Seorang relawan uji klinis vaksin COVID-19 AstraZeneca di Brasil meninggal dunia. Hal ini disampaikan pejabat setempat pada Rabu (21/10/2020) lalu.
Diketahui relawan tersebut adalah seorang pria yang berprofesi sebagai dokter berusia 28 tahun bernama Dr Joao Pedro Feitosa. Ia bertugas merawat para pasien COVID-19. Dikutip dari Mirror UK, dokter muda yang tinggal di Rio de Janeiro, Brasil ini baru menyelesaikan pendidikannya.
Penyebab meninggal
Terkait penyebab meninggalnya, banyak kabar mengatakan Dr Joao mengalami komplikasi COVID-19. Hal ini terjadi saat dirinya tengah menjadi relawan uji vaksin Corona eksperimental AstraZeneca.
Namun, kabar ini masih belum jelas kebenarannya dan bagaimana bisa ia tertular virus Corona ini. Ia disebut meninggal setelah menerima plaseo, bukan suntikan vaksin COVID-19 eksperimental AstraZeneca.

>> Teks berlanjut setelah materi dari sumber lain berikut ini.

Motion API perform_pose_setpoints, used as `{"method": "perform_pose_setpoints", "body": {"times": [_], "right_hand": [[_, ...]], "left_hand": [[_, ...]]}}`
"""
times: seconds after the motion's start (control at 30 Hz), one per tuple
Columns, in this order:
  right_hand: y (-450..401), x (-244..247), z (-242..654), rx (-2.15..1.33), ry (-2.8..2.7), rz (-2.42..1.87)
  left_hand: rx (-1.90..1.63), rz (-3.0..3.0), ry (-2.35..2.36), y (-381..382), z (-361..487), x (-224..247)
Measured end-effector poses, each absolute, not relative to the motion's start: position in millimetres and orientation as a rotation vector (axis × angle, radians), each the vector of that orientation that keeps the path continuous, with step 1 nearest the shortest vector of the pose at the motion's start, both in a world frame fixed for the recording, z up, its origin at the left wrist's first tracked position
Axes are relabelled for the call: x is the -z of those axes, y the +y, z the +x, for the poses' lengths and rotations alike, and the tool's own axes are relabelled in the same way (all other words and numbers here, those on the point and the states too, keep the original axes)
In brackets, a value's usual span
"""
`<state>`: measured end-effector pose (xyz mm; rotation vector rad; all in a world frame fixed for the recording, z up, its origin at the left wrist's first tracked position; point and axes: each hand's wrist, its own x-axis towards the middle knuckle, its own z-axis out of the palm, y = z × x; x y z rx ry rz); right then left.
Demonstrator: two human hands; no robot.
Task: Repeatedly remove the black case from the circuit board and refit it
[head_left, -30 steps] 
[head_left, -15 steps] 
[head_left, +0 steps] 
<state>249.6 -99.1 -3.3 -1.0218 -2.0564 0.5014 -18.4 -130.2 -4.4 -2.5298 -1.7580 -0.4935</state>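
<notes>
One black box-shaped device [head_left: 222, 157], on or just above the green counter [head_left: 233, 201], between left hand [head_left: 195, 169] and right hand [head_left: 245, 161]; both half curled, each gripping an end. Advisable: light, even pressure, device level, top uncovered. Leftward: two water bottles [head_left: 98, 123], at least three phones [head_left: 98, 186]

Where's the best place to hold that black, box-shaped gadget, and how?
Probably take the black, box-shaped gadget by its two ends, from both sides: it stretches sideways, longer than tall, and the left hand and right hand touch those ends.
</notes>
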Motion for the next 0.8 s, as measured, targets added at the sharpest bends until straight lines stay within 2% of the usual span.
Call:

Terkait hal ini pihak AstraZeneca pun masih enggan untuk berkomentar lebih jauh. Hal ini berkaitan dengan rahasia dan syarat dari uji klinis itu sendiri. Tetapi, dipastikan uji klinis ini akan tetap dilanjutkan.
"Kami dapat mengonfirmasi bahwa semua proses peninjauan yang diperlukan telah diikuti," kata juru bicara AstraZeneca Brendan McEvoy.
"Semua peristiwa medis yang signifikan dinilai dengan cermat oleh penyelidik uji coba, komite pemantau keamanan independen, dan pihak berwenang. Penilaian ini tidak menimbulkan kekhawatiran tentang kelanjutan studi yang sedang berlangsung," lanjutnya.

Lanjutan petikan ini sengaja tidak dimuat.